§ Instructions for the task: Set every line of the listing down again, keeping it identical.

§ Collected data:
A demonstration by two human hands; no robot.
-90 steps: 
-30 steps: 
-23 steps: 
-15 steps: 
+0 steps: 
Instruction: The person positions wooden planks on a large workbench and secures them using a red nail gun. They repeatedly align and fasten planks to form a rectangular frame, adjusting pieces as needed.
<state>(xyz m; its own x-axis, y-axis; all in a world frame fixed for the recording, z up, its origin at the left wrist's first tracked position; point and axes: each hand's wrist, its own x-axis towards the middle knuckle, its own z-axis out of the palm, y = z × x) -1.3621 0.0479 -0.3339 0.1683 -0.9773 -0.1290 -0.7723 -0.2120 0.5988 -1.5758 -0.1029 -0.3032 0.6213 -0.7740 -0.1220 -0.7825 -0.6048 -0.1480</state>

§ Written response:
A demonstration by two human hands; no robot.
-90 steps: 
-30 steps: 
-23 steps: 
-15 steps: 
+0 steps: 
Instruction: The person positions wooden planks on a large workbench and secures them using a red nail gun. They repeatedly align and fasten planks to form a rectangular frame, adjusting pieces as needed.
<state>(xyz m; its own x-axis, y-axis; all in a world frame fixed for the recording, z up, its origin at the left wrist's first tracked position; point and axes: each hand's wrist, its own x-axis towards the middle knuckle, its own z-axis out of the palm, y = z × x) -1.3621 0.0479 -0.3339 0.1683 -0.9773 -0.1290 -0.7723 -0.2120 0.5988 -1.5758 -0.1029 -0.3032 0.6213 -0.7740 -0.1220 -0.7825 -0.6048 -0.1480</state>

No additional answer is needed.